Garzan: Tek çözüm, her cephede direniştir

KJK Koordinasyon üyesi Jiyan Garzan, 15 Temmuz darbe girişiminin ilk hedefinin Kürt Halk Önderi Abdullah Öcalan olduğunu söyledi.

15 Temmuz darbe girişiminin ilk hedefinin Kürt sorununun çözümünün muhatabı olan Kürt Halk Önderi Abdullah Öcalan olduğunu söyleyen KJK Koordinasyon üyesi Jiyan Garzan, “Bu saldırıların ve Kürdistan’ı işgal ve imha konseptindeki esas hedef de Önderliğimiz olmaktadır. Bu nedenle bu darbe girişiminin esas hedefi Önderliğimiz olduğu gibi Kürt Özgürlük hareketi de olmaktadır. Bu darbe girişimiyle aslında Kürdistan yeni bir işgal ve inkar konseptiyle saldırılara mazur bırakılırken, aynı zamanda ikinci Cumhuriyet de oluşturulmak istenmektedir” dedi.

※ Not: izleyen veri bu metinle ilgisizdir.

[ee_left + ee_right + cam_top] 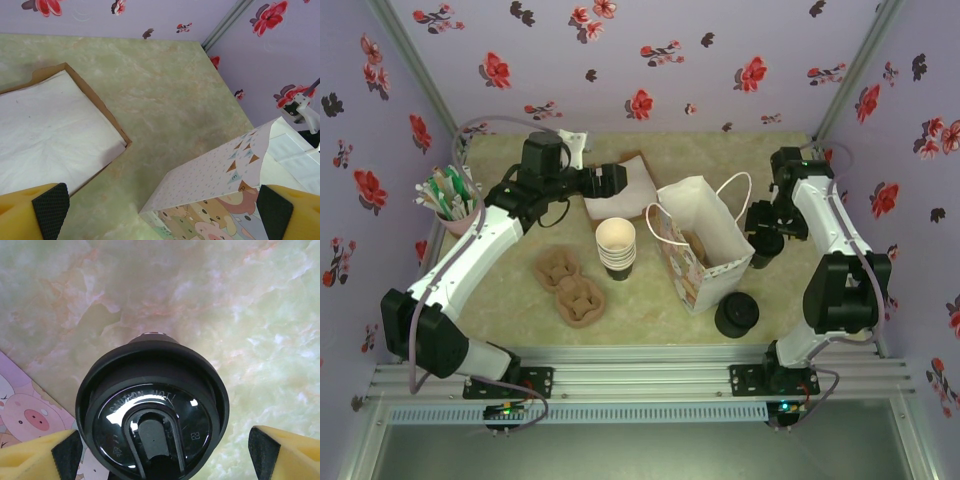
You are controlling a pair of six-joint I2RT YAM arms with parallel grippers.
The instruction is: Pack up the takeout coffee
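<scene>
Evidently the step in hand is the grasp: the right claw (165, 450) stands open astride the takeout coffee (150, 375), which sits on the table (250, 315) at the wrist view's lower centre, just beside the paper bag (685, 270). Its pads (67, 452) should close centred on the cup wall under the lid rim, gently, so nothing crushes. The left claw (162, 210) hangs open, the bag at its view's lower right.

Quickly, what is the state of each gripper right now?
Left gripper: open, holding nothing.
Right gripper: open, one finger on each side of the takeout coffee, not yet closed on it.
</scene>
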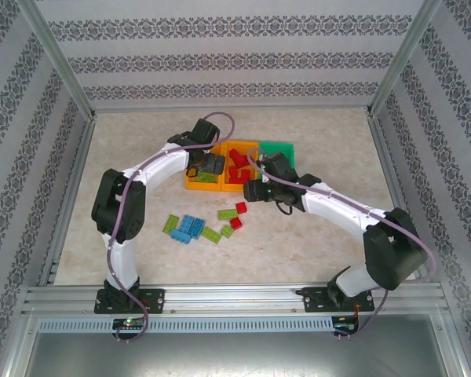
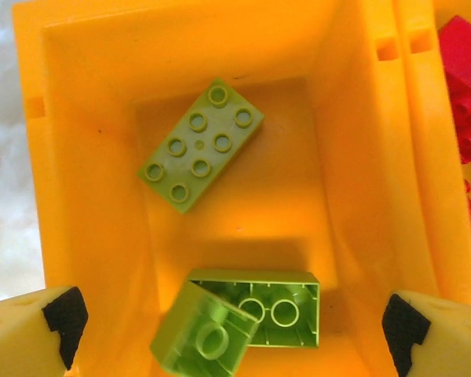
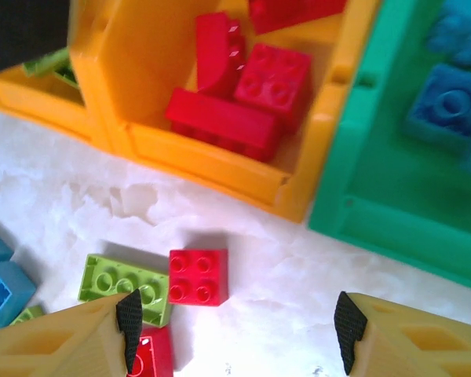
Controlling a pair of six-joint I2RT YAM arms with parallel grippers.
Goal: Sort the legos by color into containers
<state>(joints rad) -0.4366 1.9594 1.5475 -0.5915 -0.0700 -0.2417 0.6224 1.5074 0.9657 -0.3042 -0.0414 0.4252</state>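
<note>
Three joined bins stand mid-table: a left orange bin (image 1: 195,184), a middle orange bin (image 1: 237,185) and a green bin (image 1: 277,147). My left gripper (image 2: 231,326) hangs open over the left orange bin (image 2: 86,196). That bin holds three lime bricks: an oblong one studs up (image 2: 202,144), an oblong one upside down (image 2: 286,310), and a small blurred one (image 2: 200,342) between my fingers but not gripped. My right gripper (image 3: 235,322) is open above the table before the bins. A red square brick (image 3: 198,276) lies just ahead of it, beside a lime brick (image 3: 114,281).
Red bricks (image 3: 251,86) fill the middle bin and blue bricks (image 3: 447,106) lie in the green bin (image 3: 377,173). Loose blue bricks (image 1: 190,228), lime bricks (image 1: 211,234) and red bricks (image 1: 241,207) are scattered in front of the bins. Patterned walls enclose the table.
</note>
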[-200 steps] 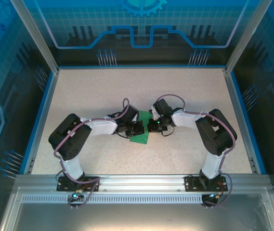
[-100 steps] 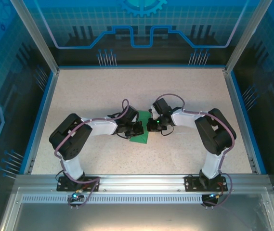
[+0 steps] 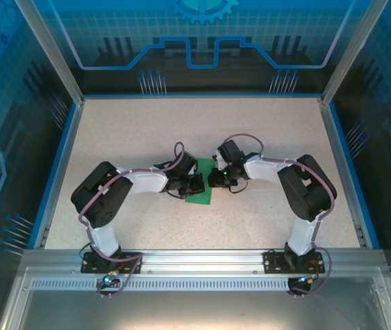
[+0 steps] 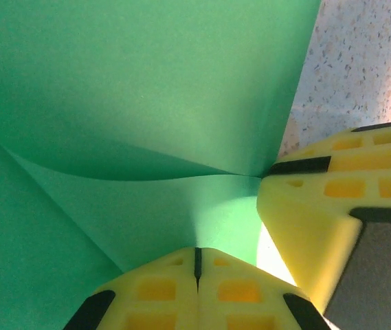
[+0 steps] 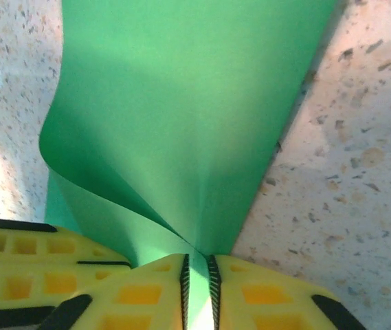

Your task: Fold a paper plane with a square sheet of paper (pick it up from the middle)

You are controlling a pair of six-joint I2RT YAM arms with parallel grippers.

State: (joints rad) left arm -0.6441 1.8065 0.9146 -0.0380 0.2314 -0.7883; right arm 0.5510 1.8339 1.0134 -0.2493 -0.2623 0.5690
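Right gripper (image 5: 198, 273) has edged a touch farther up the table (image 3: 119, 130) since a second ago. I see its jaws a slit apart, the paper (image 5: 181, 124) curling up between them. Left gripper (image 4: 196, 269), just beside it, is clamped on the same paper.

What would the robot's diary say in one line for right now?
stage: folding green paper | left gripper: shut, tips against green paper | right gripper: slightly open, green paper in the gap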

KJK Koordinasyon Üyesi Jiyan Garzan, İmralı’daki direnişin tüm Kürtlerin direniş ruhunu daha da güçlendiren, Kürtlerin bu direniş ruhu ile Kürt Halk Önderi Abdullah Öcalan etrafında kenetlenmesini de getiren bir anlam içerdiğini söyledi.

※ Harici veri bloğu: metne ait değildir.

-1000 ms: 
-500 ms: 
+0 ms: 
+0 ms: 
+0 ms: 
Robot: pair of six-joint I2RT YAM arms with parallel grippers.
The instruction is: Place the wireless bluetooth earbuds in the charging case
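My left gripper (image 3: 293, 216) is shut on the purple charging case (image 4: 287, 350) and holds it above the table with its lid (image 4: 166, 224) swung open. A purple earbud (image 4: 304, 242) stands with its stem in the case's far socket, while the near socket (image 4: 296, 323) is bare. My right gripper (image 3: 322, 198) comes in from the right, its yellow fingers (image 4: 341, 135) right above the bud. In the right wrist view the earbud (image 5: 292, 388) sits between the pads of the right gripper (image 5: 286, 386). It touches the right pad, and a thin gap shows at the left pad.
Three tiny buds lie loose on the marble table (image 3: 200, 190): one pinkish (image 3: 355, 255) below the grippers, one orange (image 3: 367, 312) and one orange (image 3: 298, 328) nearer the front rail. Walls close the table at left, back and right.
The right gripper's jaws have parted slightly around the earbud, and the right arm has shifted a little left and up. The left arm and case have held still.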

15 Temmuz darbe girişiminden bu yana Türkiye ve Kürdistan’da yaşanan gelişmeleri nasıl değerlendiriyorsunuz. Özellikle bu darbeden sonra Kürt Özgürlük Hareketi başta olmak üzere Kürt halkının bütün kurum ve kuruluşları hedef haline getirilmesindeki amaç neydi?

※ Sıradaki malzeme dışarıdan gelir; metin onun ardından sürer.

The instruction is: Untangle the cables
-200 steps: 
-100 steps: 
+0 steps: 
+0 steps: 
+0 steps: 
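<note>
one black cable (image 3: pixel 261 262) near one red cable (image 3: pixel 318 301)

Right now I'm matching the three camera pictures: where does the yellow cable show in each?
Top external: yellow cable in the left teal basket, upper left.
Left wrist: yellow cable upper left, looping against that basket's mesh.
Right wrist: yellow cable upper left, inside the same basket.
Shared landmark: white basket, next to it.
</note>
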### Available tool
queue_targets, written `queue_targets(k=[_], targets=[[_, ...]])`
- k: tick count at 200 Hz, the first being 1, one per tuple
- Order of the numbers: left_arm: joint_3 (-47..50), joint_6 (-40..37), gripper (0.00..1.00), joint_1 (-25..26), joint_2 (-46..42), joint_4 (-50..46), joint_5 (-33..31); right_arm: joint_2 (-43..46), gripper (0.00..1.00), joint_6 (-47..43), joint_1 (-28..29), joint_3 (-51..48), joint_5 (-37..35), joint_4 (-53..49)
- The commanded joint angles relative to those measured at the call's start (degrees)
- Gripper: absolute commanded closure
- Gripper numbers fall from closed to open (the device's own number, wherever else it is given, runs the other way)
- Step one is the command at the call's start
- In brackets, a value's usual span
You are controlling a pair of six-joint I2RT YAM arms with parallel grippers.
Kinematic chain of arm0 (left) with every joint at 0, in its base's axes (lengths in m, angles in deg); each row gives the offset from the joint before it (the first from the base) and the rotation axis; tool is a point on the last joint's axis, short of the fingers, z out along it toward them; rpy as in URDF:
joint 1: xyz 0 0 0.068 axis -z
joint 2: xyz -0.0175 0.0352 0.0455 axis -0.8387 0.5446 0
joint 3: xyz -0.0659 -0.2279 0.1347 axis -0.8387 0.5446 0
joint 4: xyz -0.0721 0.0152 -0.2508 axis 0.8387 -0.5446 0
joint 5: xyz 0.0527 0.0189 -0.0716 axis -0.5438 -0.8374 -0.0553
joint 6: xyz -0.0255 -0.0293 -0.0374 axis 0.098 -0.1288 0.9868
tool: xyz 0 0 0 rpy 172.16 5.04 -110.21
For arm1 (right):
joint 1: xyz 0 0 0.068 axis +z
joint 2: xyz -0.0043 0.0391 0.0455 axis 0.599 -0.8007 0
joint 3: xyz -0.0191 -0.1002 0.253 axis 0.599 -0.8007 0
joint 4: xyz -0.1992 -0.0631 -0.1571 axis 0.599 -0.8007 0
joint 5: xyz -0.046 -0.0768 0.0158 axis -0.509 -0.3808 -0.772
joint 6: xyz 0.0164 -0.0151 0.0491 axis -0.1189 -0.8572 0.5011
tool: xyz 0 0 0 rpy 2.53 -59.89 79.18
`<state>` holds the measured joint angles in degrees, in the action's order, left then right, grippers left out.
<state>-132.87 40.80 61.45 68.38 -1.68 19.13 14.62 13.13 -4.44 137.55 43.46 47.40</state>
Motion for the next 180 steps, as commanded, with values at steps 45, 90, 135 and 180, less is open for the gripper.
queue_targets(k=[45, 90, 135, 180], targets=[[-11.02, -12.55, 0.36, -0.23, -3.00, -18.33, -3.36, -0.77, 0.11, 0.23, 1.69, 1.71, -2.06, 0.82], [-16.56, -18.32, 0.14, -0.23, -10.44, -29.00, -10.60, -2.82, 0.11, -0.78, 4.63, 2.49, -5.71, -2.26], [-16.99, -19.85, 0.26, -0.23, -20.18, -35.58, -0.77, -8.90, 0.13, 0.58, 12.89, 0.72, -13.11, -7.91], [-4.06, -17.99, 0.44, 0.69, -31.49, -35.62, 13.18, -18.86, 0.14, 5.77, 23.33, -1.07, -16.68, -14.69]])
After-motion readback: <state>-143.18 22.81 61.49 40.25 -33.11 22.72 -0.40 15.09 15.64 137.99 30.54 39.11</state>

Öncelikle 15 Temmuz askeri darbenin amacı ve hedefini iyi anlamak gerekiyor. Esasta darbe içerisinde yer alan ve darbe karşısında görünen iki gücün varlığı gibi bir durum yansısa da özünde her iki gücün kaynağı da, beslendiği zihinsel ve politik yapılanma da birdir. Hedef ve amaçları da aynıdır. Bu anlamda darbe içerisinde yer alan güç ve darbe karşısındaki gücün esas kavgası ve çekişmesi, Kürdistan üzerindeki sömürge mücadelesi, iktidar ve pay alma kavgasıdır. Her iki gücün hedefi aynıdır ve her iki gücün hedefinde en başta Önderlik, Kürt Özgürlük Hareketi ve bir bütün olarak Kürt halkı bulunmaktadır. Bu anlamda iki gücün de birbiriyle olan savaşı Kürdistan üzerindeki hegemonya savaşıdır.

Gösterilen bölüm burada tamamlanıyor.